Addictions professionals refer to a dual diagnosis when a patient suffering an addiction also presents with an additional condition, most often psychiatric in nature. A single diagnosis of depression, bi polar disorder, anxiety or borderline personality disorder significantly increases the likelihood of an experienced addiction, and substance use and dependency amongst psychiatric patients is uniquely devastating, and also more complex to treat.

Patients suffering from an existing psychological disorder often use illicit drugs or alcohol as a way of self medicating psychiatric symptoms; and while during intoxication there can be some negative symptoms relief, the use of non prescribed substances invariably exacerbates the intensity of psychiatric symptoms. Self medication too often creates a downward spiral of ever increasing abuse in response to ever worsening psychiatric symptoms.

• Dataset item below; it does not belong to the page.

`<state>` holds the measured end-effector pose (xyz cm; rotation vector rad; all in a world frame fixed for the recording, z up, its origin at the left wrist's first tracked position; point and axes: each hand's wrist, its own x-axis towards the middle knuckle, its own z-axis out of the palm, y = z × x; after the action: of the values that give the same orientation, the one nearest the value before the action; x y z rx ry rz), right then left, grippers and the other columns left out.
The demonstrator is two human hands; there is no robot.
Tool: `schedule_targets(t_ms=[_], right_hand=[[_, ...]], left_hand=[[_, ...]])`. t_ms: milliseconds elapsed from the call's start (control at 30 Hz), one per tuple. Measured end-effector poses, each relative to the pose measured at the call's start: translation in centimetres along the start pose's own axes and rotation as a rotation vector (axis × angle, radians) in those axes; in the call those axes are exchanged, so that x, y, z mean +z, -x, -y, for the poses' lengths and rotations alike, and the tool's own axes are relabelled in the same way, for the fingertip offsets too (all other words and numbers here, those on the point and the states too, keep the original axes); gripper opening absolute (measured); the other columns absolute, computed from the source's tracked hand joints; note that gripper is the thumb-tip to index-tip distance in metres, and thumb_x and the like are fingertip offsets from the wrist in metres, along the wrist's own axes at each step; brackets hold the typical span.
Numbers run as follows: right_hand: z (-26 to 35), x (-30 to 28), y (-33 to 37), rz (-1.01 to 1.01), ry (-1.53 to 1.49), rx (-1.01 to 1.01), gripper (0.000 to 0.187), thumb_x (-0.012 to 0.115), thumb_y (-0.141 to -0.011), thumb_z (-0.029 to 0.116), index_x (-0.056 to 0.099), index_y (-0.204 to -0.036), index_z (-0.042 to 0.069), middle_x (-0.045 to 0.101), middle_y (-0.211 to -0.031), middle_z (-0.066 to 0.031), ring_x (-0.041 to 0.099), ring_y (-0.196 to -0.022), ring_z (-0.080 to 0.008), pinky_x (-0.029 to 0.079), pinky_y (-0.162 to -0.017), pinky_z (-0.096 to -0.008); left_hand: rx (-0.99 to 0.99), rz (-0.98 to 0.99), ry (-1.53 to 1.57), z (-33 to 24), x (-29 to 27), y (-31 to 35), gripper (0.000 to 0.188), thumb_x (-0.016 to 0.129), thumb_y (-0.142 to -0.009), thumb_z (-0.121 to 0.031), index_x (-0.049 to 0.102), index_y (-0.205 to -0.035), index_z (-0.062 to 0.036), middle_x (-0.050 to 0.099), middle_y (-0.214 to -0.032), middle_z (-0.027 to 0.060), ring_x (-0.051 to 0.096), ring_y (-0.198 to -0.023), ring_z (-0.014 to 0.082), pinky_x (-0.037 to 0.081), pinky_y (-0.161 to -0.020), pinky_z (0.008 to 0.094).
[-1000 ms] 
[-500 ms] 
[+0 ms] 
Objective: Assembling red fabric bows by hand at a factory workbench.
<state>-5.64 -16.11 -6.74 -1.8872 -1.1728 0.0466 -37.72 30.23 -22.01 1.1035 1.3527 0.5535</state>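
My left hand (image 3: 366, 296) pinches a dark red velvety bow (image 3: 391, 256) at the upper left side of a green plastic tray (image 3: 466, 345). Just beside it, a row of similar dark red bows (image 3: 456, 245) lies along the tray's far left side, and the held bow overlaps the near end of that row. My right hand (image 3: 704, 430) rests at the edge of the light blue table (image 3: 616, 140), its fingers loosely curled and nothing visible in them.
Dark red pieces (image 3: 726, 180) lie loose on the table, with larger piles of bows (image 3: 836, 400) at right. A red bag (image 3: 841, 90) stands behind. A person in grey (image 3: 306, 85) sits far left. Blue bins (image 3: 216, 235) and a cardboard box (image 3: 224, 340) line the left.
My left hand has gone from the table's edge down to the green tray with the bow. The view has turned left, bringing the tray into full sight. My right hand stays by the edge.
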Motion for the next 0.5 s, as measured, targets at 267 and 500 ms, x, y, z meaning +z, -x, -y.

Additionally, psychiatric patients abusing drugs or alcohol are far less likely to remain complaint on prescribed mental health medications, and even if they remain compliant, the interaction of illicit substance or alcohol often renders these prescribed medications less effective.

Clinical professionals recommend that drug treatment for dual diagnosis patients occur within a residential drug rehab center, unless the severity of psychiatric symptoms discludes safe participation. The rehab treatment can occur as normal, but dual diagnosis patients will need special monitoring, pharmacological interventions, and patience...as the treatment for dual diagnosis patients almost always takes longer and requires more intensive therapies than for single diagnosis patients.

The pre assessment intervention needs to be as thorough as possible to get an accurate picture of the severity of abuse and psychiatric symptoms, and to that effect all current case workers and medical personnel should be invited to contribute to the diagnosis and to the development of a care and recovery plan.

All recovering addicts benefit from aftercare treatment, but because of the special challenges facing dual diagnosis patients, aftercare needs to be intensive and long lasting, and should ideally include the participation of a case worker responsible for the progress of the patient; and ready to intervene should circumstances of abuse warrant it. Some dual diagnosis patients also benefit from transitional housing in a sober living environment after rehab.